With live demo, we could have easily used it with any websites. Without any software just with the browser, you can run this file. That's the cool thing about javascript and can host in website called github pages

fetch('https://hf.space/embed/kurianbenoy/audioclassification/+/api/predict/', 
{ method: "POST",
 body: JSON.stringify({"data":[ {"data": null, "is_example": true, "name": "000003.ogg"}
]}), headers: { "Content-Type": "application/json" }})
.then(function(response){ return response.json(); })
.then(function(json_response){ console.log(json_response) })

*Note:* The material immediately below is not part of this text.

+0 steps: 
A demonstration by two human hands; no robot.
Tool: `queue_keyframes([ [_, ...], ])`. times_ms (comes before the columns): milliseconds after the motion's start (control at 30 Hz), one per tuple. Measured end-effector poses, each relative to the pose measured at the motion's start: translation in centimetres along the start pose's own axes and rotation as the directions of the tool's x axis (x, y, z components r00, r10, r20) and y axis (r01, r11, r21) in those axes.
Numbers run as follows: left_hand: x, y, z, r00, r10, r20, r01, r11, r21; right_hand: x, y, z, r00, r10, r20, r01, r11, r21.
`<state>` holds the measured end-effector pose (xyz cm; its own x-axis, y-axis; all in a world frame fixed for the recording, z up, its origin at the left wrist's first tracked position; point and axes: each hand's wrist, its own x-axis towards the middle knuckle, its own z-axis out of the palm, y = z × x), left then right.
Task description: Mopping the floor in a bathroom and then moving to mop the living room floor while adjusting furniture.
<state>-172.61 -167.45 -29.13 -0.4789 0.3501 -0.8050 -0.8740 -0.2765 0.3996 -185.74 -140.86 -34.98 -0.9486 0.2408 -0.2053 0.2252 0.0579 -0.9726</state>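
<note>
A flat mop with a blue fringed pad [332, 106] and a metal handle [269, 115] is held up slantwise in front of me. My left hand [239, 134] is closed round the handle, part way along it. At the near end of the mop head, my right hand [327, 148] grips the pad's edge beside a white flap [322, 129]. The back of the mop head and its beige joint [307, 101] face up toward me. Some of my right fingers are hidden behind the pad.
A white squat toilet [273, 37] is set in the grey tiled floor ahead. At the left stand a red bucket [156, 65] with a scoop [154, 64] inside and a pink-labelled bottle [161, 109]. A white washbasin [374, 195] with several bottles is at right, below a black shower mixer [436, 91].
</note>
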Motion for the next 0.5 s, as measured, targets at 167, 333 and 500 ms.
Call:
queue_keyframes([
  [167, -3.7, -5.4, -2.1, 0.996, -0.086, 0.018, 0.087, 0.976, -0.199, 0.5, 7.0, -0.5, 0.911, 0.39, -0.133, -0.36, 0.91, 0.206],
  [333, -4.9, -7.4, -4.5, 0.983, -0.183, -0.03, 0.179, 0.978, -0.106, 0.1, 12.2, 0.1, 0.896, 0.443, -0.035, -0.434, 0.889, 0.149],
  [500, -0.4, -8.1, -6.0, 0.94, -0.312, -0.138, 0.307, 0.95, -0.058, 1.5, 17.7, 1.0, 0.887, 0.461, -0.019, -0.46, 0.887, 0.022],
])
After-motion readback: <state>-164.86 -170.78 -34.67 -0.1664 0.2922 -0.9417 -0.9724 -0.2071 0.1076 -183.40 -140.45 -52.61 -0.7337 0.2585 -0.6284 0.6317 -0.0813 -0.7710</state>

He used alembic theme. With a particular configuration. At top of any github pages, you should add three dashes. The world of javascript apps, he build this cool apps.

Important: The magic of using gradio APIs can be summarized as the following. It exposes a reliable way of sharing microservices. With this if you are just creating any hugging face spaces, with that APIs. You can use it any websites, apps etc. It looks to me there is no limitation with using Gradio API at the moment.